Por eso ya no hay nada bueno en sí. Y por eso nos tropezamos con gente incapaz de concebir que algo pueda ser bueno si no les produce a ellos –a cada uno en particular- un beneficio. No es que antepongan el beneficio propio al bien común, es que ni siquiera conciben que se pueda decir de algo que es bueno si no produce una satisfacción inmediata, y, preferentemente, a ellos: la bondad intrínseca de realidades como la muerte de Sócrates o la cúpula de Santa María de las Flores de Florencia, resulta invisible para muchos de nuestros contemporáneos. Para los mismos que niegan que alguien pueda actuar sin perseguir directamente el propio provecho.

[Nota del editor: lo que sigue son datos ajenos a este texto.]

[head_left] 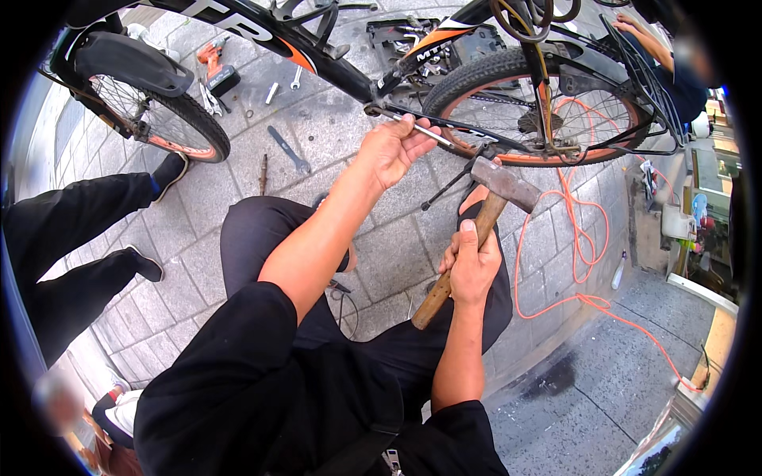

Especialmente cuando la literatura ha renunciado a su tradicional papel de educador en humanidad, cuando ha dejado de enseñarnos a identificar las emociones y los apetitos, y nos ha dejado a merced de los medios de comunicación de masas, que presentan un modelo muy rudimentario: atracción sexual, ambición de dominio, deseo de venganza, afán descontrolado de éxito,… todo ello presentado de modo primitivo y sin matices. Y así: sin conocimiento propio, sin saber adónde dirigirnos ni qué hacer para sacar de nosotros -en palabras de Machado- “hombres buenos”, condenados a acumular experiencias desconectadas entre sí, que ya no sabemos si nos construyen o nos destruyen, y sin sospechar siquiera que somos libres para dirigirnos a nuestra propia perfección –perfección cuya simple posibilidad hace tiempo que ha desaparecido del horizonte-; así, es muy difícil elegir bien.

Y, por otra parte, como el único criterio aceptado son las propias emociones y creencias, la sentencia que asegura que «sobre gustos no hay nada escrito» -cuya falsedad podemos poner en evidencia con sólo asomarnos a cualquier enciclopedia de Historia del Arte-, ha adquirido un valor prácticamente universal, y se aplica a todo el ámbito de la belleza. Pero es una belleza entendida en un sentido muy pobre, devaluada, reducida casi exclusivamente a lo artificial, que es justamente donde lo bello, por su menor categoría, por su menor «densidad ontológica» resulta más problemático, más difícil de distinguir de lo que no lo es.

Y esto es decisivo, porque la belleza es una necesidad esencial del hombre. Pero pasa como con el descubrimiento de la verdad y del bien: la apreciación de la belleza requiere un empeño continuado en adquirir los hábitos necesarios que nos con-naturalicen con ella. Y como esta formación interior ya sólo se ofrece en contadas ocasiones -y ni siquiera es bien recibida-, buena parte de lo que hoy pasa por “arte” y “cultura” incapacita para apreciar la belleza de más alto rango, la que enriquece nuestra maltrecha y deteriorada humanidad. Y ya, sin la preparación necesaria para apreciarla, sin aprendizaje y sin entrenamiento, quedamos a expensas de las vivencias que crean éxtasis -como las drogas- o que bombardean con impresiones que embotan la sensibilidad –como la sucesión de sonidos estentóreos, imágenes y ráfagas-, o nos zarandean con sensaciones fuertes –lo horrendo, lo macabro, lo atroz- que activan pasajeramente nuestra emotividad.

¿Cómo sorprendernos, luego, de estos lodos? La post-verdad es más amplia, y tiene más calado, de lo que nos dice Oxford Dictionaries.